サンパウロ新聞 7月5日(火)2時10分配信

 今年5月30日から6月3日にかけてサンパウロ市内中心部のブラス地区で実施された海賊製品販売拠点の一掃作戦で、国税庁はスニーカーや半ズボン、コート、上着、ジーンズなど210トン、金額に換算すると約7000万レアル(約21億円)もの偽造品や密輸品を押収した。同庁は当初、同作戦での違法製品の押収額を2000万~4000万レアルと予想していたが、結果はそれを大きく上回った。

 6月8日付で伝えた伯メディアによると、これらの海賊製品や密輸品は、間仕切りで区分けされた「ボックス」と呼ばれる小規模店舗約400店が営業する同地区の大衆ショッピングモールで押収された。この建物内では、海賊製品を販売する店だけでなく、偽造品を製造する小規模な工場も数カ所発見された。屋根裏に設置されていたミシンやプレス機は、有名ブランドのタグを海賊製品に取り付けるために使われていた。

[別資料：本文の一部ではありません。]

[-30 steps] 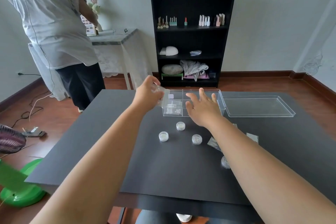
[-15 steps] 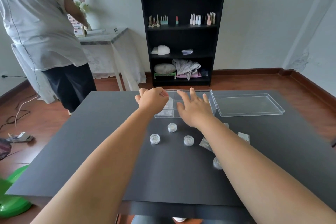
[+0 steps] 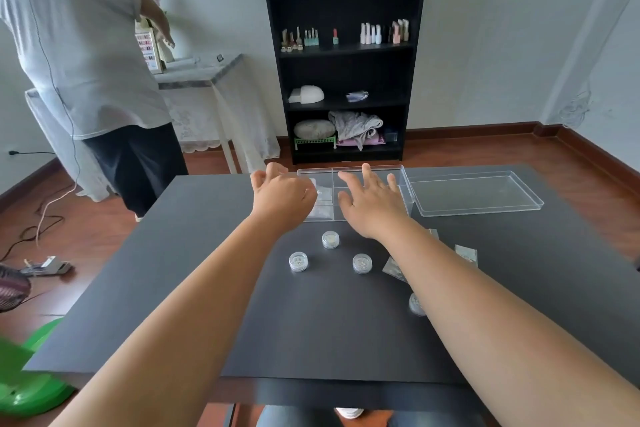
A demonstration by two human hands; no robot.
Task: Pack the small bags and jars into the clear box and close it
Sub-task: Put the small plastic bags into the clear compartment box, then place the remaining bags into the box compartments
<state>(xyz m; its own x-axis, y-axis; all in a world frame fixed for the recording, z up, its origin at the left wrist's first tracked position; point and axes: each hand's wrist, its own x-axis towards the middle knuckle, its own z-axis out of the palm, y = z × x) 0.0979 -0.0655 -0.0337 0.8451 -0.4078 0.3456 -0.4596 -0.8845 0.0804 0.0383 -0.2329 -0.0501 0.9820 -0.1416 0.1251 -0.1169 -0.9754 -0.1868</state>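
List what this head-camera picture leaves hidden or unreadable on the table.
- Head view: the left hand covers the clear box's left compartments, so a full bag count there is impossible.
- Right forearm hides part of a jar and a small bag.
- Jar contents are too small to identify.
- The left hand's grip is unclear.

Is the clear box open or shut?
Open: the clear box has no cover, and its lid lies flat beside it on the table.

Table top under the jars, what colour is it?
Dark grey, matte and plain, no pattern. The table shows best in the head view.
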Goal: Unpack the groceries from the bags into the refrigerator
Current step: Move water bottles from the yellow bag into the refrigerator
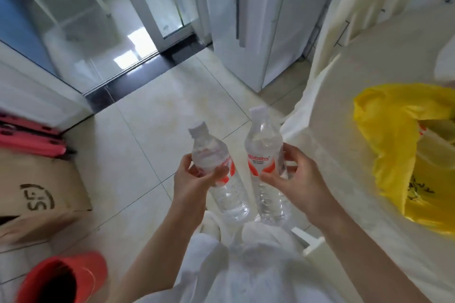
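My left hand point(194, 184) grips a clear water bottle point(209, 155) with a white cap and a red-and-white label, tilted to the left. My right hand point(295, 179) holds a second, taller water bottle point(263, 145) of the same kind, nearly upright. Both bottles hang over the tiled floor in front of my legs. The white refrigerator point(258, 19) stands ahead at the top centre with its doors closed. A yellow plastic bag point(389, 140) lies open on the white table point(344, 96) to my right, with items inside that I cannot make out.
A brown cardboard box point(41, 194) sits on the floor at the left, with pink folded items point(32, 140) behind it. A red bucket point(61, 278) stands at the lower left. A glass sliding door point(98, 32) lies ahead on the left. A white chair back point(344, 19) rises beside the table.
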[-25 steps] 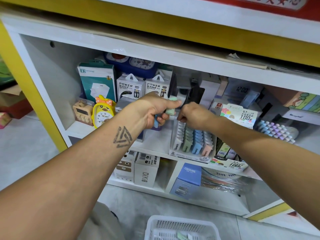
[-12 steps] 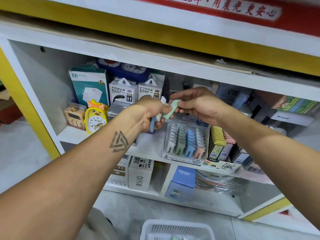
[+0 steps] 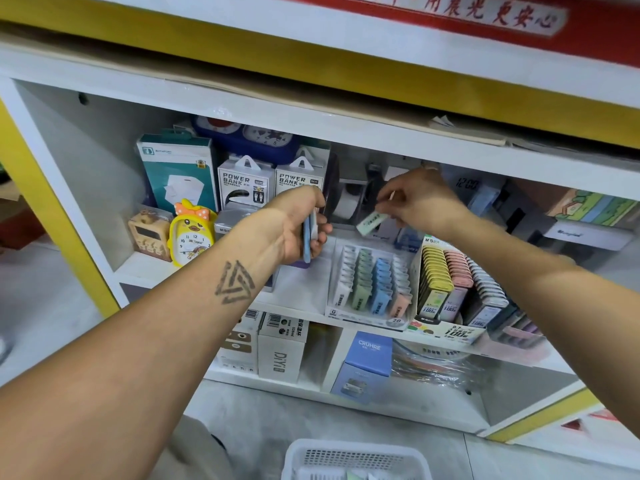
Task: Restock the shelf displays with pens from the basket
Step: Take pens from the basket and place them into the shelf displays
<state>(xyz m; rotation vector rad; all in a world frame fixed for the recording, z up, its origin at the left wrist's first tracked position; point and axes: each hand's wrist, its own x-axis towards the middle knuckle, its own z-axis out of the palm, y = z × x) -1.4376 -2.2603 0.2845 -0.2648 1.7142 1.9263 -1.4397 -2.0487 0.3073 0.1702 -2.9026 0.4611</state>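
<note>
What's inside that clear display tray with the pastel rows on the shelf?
The clear display tray holds four rows of small flat packs: white, green, blue and pink. Only the front packs show fully; those behind are mostly covered.

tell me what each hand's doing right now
Left hand: grips blue and white packs.
Right hand: fingers pinch a green pack.
</note>
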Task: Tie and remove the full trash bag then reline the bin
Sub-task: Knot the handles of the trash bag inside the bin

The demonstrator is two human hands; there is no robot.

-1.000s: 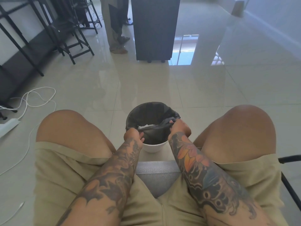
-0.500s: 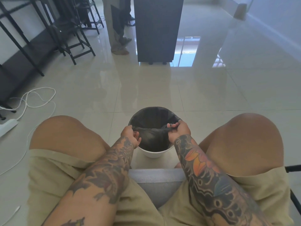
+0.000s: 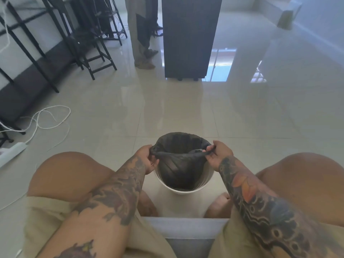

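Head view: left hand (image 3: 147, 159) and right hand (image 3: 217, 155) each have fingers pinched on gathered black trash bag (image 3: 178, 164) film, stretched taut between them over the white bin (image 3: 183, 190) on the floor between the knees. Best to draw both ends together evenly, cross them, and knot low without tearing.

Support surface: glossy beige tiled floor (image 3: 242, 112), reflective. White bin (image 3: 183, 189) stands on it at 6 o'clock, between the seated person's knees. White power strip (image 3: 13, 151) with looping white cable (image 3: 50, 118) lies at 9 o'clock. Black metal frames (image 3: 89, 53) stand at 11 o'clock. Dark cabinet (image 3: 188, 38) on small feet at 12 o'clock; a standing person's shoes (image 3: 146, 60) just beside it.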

 軍警察の協力を得て行われた今回の作戦は、サンパウロ市内で実施された同様の作戦としては、押収品の総額が1億3500万レアルに上った2010年以来の大規模なものとなった。

 国税庁は15年、ブラジル全国で18億9000万レアル相当の商品を押収した。この中には偽造品や密輸品が含まれている。8850万レアル相当分は衣類、そして850万レアル相当分はスポーツシューズだった。